Moreover, it is worth noting the potential threat of climate change to food security globally: The risk of hunger, which is one of the impediments to sustainable development cited by the United Nations. Machine learning can play a role in the agricultural supply chain, which includes pre-production, production, processing, and distribution [12].
In recent years, a proportion of the food production industry has introduced AI [13], which has enhanced the digitalization of data during the food production processes, tracing, monitoring, and inspection. Therefore, AI has emerged as a pivotal technology in this regard. Hereby, the digitalized data can be used by other AI algorithms to identify patterns that might be overlooked through a manual analysis, and can potentially predict potential outbreak sources and spread with higher accuracy and speed (although such a process can lead to hallucination with the current versions of AI). In addition, AI models could be trained to match consumption patterns to food exposure from persons who fell ill during an outbreak [14]. Also, AI can be used to compile large qualitative data collected during the outbreak’s interview process [15]. Utilization of these models could facilitate the rapid detection of the source of foodborne contamination, which is crucial for food safety and would lead to less foodborne illness overall [14].
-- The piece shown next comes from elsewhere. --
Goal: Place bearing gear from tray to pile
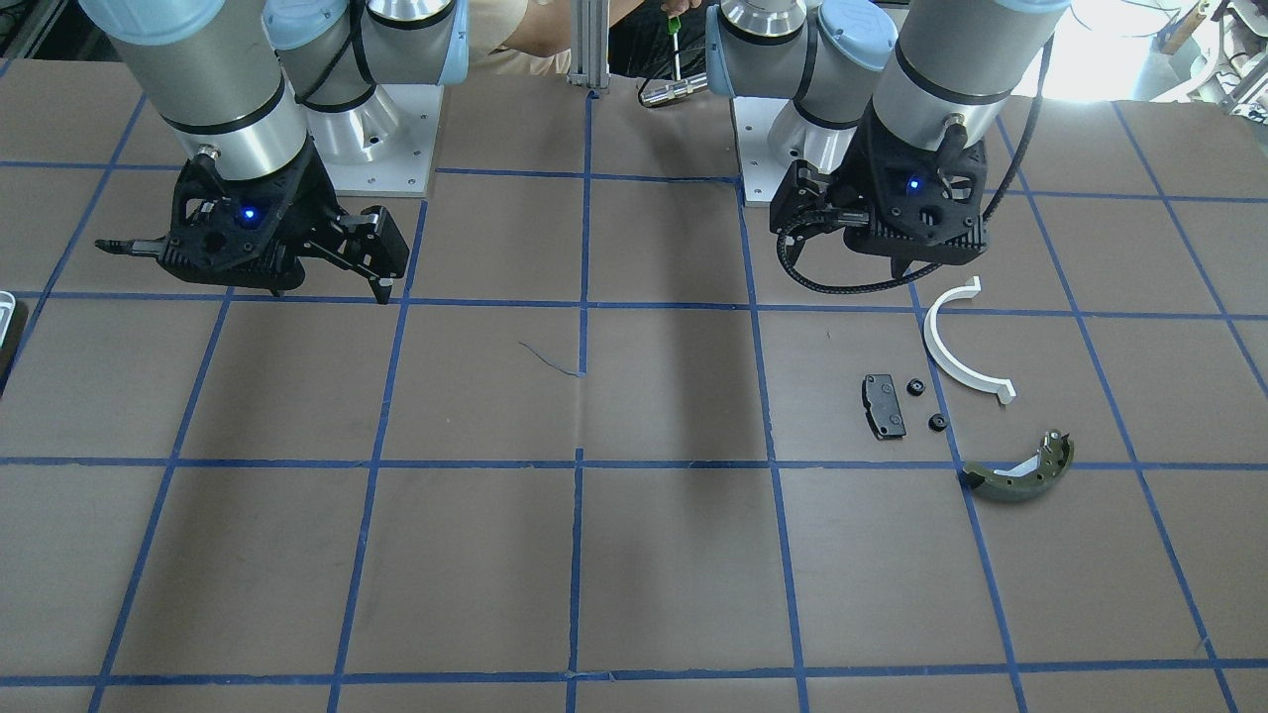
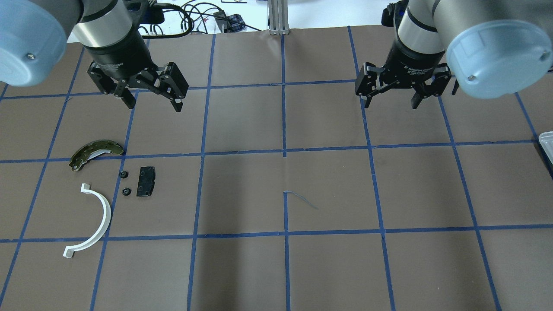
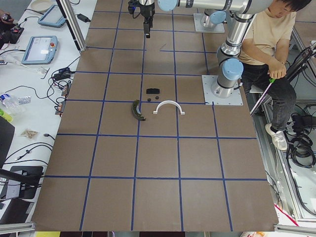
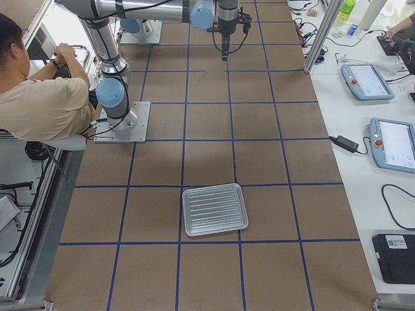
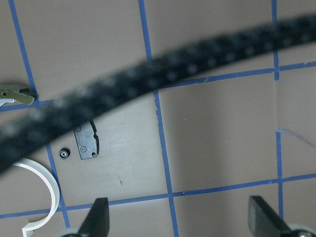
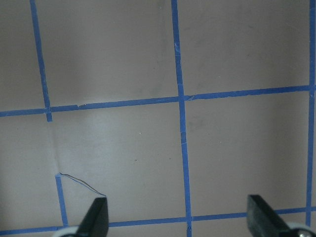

For example, the different machine learning-related models can be trained on historical contamination data to predict the probability of contamination during the process of the supply chain. It includes supervised learning to identify anomalies in production line data or unsupervised learning to detect unusual patterns indicative of potential risks. Such an approach, when combined with real-time monitoring, has the potential to do early detection of contamination, which can lead to more efficient response strategies [5, 13].
Machine learning can be used to increase our ability to predict foodborne illness etiologies, geographical spread, and potential outbreak risks [16]. Models, such as anomaly detection using image recognition, can be used to assess hygiene practices (for example, analysing handwashing techniques, evaluating food safety, and predicting contamination risk); however, these models should be used with caution, as AI systems can have errors in their reading capabilities [17]. Also, supervised learning can link syndromic surveillance to the causative agents—Although the methods for outbreak detection require overcoming the risk of under-reporting and incorrect reporting [18].
Hence, the acceleration in such predictions can help public health agencies in early interventions, which would prevent the population from being exposed to contaminated food and, eventually, prevent larger outbreaks [19].
Spectra-based analysis and hyperspectral imaging have the potential to identify, rapidly (in a few hours instead of 24–72 hours for pathogen detection and strain identification) and with precision, bacteria in environmental samples, which is crucial for food safety, and therefore in outbreak investigations [20]. As well, it can assist in differentiating bacterial strains and understanding their resistance to antibiotics, host specificity, and virulence. Furthermore, machine learning can model how bacteria grow and interact within populations, offering insights that can streamline the time, resources, and expertise needed for comprehensive food safety analysis and decision-making [20].
The rapid collection of image data and advances in imaging technology make AI ready for commercial use and integration into food safety testing systems. It can potentially be adapted to various food types and conditions, contributing to a more sophisticated understanding and control of foodborne pathogens. This integration of AI is essential, given the complex nature of pathogen detection and characterization and the need for a capable workforce. Especially as traditional labor-intensive methods face the challenges of workforce attrition [6], machine learning facilitates the automation of many laboratory processes.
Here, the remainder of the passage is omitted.